* [Exercise instructions]: Copy out the entries below exactly as they stand, but only from the line containing "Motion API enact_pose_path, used" through the line containing "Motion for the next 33".

____________

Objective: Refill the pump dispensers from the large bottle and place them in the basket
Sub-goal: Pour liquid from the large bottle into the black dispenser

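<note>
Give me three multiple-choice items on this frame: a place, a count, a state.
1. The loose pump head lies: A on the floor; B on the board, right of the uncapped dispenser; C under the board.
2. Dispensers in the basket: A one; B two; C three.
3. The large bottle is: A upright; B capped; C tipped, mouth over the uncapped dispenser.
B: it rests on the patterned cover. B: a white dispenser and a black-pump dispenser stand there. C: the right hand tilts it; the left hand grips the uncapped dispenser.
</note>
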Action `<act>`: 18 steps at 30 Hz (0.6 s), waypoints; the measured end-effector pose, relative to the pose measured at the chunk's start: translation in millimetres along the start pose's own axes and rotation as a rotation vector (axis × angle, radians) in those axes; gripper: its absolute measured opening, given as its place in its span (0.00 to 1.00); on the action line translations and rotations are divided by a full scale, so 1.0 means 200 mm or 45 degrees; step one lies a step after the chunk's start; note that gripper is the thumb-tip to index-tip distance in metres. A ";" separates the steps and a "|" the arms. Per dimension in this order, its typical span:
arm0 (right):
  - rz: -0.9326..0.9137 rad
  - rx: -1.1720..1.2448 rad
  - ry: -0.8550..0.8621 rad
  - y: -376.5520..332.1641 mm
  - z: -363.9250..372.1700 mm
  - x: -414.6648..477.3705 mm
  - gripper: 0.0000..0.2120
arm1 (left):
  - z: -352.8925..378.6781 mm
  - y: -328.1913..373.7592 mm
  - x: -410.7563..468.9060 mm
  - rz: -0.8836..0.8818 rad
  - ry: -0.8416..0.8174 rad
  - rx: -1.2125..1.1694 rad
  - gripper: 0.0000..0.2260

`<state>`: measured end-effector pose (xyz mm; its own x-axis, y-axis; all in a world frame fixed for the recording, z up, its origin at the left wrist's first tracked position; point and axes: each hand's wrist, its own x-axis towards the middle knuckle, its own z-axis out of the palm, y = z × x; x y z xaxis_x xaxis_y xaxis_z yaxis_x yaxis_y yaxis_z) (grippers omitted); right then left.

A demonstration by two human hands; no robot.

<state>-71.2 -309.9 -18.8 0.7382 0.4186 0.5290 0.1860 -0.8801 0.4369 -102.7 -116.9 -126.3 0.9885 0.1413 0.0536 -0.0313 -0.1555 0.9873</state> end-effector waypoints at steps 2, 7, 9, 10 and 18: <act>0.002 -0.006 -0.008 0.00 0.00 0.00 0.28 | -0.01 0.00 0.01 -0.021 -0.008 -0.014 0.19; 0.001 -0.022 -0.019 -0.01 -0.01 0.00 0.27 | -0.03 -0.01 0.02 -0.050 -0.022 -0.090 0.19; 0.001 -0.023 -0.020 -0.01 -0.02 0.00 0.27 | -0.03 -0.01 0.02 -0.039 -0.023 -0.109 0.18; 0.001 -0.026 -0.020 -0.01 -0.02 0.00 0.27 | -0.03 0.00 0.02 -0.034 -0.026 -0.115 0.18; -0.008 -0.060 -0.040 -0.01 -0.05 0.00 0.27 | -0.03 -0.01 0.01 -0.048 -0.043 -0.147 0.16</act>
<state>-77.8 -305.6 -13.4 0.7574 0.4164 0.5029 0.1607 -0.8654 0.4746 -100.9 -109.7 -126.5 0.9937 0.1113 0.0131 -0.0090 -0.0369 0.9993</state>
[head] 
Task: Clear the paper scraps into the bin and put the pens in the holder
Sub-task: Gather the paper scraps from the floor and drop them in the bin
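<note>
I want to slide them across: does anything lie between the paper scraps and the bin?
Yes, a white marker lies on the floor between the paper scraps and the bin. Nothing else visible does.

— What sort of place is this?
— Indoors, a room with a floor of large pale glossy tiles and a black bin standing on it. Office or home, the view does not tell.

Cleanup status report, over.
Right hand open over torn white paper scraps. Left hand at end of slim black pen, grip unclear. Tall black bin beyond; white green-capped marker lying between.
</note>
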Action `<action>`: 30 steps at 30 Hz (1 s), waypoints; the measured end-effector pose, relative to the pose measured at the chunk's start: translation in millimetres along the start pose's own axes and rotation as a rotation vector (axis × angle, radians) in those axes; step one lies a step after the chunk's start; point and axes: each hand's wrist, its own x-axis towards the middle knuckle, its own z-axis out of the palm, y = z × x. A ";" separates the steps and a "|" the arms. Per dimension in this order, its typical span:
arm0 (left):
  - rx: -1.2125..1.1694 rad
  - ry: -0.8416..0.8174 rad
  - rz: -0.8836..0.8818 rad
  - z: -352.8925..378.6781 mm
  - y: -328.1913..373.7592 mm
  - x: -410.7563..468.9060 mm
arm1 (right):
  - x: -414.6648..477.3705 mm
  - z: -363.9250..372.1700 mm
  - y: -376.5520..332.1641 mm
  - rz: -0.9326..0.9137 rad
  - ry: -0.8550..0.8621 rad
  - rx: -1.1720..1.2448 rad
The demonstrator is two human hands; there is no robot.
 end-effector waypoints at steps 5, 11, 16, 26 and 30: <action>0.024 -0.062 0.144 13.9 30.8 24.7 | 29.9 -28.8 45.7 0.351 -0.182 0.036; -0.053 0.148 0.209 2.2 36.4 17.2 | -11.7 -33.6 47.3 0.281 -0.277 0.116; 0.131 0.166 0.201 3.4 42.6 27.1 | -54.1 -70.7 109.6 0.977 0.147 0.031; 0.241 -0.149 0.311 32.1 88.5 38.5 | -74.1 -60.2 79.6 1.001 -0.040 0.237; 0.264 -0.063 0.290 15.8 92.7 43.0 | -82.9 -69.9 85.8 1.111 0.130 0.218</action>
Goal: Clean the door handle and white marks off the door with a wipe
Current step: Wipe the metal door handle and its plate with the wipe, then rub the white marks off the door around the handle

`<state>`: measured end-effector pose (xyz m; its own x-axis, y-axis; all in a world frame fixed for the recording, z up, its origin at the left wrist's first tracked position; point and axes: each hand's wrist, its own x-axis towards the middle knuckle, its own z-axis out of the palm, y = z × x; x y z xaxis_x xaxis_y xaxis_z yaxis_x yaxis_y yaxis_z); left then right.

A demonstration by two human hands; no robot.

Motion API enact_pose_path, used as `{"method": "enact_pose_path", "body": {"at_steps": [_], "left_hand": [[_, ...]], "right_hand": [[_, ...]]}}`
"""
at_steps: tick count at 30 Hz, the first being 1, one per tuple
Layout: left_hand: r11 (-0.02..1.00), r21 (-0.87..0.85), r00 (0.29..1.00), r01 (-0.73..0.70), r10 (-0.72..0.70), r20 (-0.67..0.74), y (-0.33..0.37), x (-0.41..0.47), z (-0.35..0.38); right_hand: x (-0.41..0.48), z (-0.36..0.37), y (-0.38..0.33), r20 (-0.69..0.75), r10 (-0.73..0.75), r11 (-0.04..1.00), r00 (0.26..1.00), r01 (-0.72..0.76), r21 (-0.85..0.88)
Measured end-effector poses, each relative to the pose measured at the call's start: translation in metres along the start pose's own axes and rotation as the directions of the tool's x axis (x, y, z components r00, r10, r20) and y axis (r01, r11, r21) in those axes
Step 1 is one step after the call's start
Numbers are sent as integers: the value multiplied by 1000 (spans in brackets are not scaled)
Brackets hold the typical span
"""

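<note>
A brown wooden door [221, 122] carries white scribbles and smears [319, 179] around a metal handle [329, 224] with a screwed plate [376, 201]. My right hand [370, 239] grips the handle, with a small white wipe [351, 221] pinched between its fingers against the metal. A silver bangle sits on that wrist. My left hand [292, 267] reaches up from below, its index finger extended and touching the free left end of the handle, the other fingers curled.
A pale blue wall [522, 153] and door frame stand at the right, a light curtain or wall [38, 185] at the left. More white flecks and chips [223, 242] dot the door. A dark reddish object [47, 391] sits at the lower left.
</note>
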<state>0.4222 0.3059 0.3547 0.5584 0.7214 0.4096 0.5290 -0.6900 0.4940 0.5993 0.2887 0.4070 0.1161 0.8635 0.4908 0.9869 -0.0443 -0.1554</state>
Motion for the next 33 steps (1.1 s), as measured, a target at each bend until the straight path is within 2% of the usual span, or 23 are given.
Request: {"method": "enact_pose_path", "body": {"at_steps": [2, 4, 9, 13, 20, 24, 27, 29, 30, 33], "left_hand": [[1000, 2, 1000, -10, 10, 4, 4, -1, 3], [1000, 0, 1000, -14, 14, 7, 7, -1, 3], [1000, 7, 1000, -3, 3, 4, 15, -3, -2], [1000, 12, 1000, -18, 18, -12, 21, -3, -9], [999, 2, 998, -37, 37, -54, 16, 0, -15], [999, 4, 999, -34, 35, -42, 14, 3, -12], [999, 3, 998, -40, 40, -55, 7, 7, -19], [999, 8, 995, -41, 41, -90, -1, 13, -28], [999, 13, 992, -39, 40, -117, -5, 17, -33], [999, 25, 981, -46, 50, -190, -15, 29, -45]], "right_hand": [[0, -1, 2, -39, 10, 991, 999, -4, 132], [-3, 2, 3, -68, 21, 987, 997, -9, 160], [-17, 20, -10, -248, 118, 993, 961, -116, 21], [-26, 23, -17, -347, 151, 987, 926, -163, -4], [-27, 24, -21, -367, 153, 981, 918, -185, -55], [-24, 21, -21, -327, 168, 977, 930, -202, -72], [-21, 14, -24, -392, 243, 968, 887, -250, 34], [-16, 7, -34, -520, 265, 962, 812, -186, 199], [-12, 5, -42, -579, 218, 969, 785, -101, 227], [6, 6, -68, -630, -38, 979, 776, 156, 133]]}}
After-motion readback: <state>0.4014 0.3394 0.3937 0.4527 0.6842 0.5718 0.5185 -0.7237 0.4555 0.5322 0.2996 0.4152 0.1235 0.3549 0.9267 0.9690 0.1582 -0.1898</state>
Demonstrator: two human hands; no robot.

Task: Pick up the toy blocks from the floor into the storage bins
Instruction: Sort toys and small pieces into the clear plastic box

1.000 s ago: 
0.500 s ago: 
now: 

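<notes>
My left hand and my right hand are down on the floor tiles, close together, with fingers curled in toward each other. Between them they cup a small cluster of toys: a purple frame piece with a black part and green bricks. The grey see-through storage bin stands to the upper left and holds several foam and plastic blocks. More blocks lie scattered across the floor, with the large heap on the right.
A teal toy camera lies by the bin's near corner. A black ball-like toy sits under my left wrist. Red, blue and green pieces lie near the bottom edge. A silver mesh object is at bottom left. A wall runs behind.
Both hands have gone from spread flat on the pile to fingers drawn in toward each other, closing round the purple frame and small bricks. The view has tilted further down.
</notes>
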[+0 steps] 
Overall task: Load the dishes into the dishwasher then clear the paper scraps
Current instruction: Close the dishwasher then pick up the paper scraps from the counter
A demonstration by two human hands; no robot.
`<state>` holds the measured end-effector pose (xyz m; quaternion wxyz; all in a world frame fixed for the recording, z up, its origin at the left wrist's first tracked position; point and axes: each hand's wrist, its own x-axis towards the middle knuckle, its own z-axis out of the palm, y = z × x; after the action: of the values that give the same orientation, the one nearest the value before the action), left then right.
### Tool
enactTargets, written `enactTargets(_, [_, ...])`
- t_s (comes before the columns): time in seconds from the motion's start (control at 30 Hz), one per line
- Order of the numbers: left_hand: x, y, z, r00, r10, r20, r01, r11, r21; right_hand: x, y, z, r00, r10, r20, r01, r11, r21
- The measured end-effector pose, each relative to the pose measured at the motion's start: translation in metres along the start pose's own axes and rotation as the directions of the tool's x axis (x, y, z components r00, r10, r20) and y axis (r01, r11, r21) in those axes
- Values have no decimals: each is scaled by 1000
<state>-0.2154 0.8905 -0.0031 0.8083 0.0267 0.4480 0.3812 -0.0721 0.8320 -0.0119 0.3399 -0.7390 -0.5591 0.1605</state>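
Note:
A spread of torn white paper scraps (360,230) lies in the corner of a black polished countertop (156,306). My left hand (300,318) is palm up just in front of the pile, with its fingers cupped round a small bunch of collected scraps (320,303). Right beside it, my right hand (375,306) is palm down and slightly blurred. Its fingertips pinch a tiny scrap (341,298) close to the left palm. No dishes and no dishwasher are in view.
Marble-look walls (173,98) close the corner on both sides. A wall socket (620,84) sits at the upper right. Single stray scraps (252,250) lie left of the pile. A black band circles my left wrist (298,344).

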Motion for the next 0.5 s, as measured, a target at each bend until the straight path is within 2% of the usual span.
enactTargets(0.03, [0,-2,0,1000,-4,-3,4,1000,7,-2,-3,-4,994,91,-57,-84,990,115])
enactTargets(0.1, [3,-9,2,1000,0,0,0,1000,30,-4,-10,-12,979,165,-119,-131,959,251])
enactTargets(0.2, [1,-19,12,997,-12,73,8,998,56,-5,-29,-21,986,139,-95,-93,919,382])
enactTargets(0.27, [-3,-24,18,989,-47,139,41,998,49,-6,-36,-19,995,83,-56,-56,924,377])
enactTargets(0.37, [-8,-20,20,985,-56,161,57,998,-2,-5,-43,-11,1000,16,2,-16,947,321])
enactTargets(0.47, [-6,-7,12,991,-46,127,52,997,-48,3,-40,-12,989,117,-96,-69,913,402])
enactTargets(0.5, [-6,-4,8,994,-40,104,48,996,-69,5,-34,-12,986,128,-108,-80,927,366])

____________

* [Answer section]:
Motion API enact_pose_path, used as `{"method": "enact_pose_path", "body": {"at_steps": [_], "left_hand": [[_, ...]], "right_hand": [[_, ...]]}}`
"""
at_steps: tick count at 30 Hz, the first being 1, one per tuple
Layout: left_hand: r11 (-0.02..1.00), r21 (-0.87..0.85), r00 (0.29..1.00), r01 (-0.73..0.70), r10 (-0.72..0.70), r20 (-0.67..0.74), y (-0.33..0.37), x (-0.41..0.47), z (-0.35..0.38); right_hand: x (-0.41..0.48), z (-0.36..0.37), y (-0.38..0.33), r20 (-0.69..0.75), r10 (-0.73..0.75), r11 (-0.04..1.00), r00 (0.26..1.00), r01 (-0.72..0.76), r21 (-0.85..0.88)
Measured end-effector poses, each relative to the pose measured at the call's start: translation in metres along the start pose's own axes and rotation as the directions of the tool's x axis (x, y, z components r00, r10, r20) and y axis (r01, r11, r21) in those axes
Step 1 is one step after the call's start
Numbers are sent as integers: the value multiplied by 1000 (spans in brackets are not scaled)
Brackets hold the typical span
"""

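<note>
A brown wooden door [221, 122] carries white scribbles and smears [319, 179] around a metal handle [329, 224] with a screwed plate [376, 201]. My right hand [370, 239] grips the handle, with a small white wipe [351, 221] pinched between its fingers against the metal. A silver bangle sits on that wrist. My left hand [292, 267] reaches up from below, its index finger extended and touching the free left end of the handle, the other fingers curled.
A pale blue wall [522, 153] and door frame stand at the right, a light curtain or wall [38, 185] at the left. More white flecks and chips [223, 242] dot the door. A dark reddish object [47, 391] sits at the lower left.
</note>
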<state>0.4222 0.3059 0.3547 0.5584 0.7214 0.4096 0.5290 -0.6900 0.4940 0.5993 0.2887 0.4070 0.1161 0.8635 0.4908 0.9869 -0.0443 -0.1554</state>
Motion for the next 33 steps (1.1 s), as measured, a target at each bend until the straight path is within 2% of the usual span, or 23 are given.

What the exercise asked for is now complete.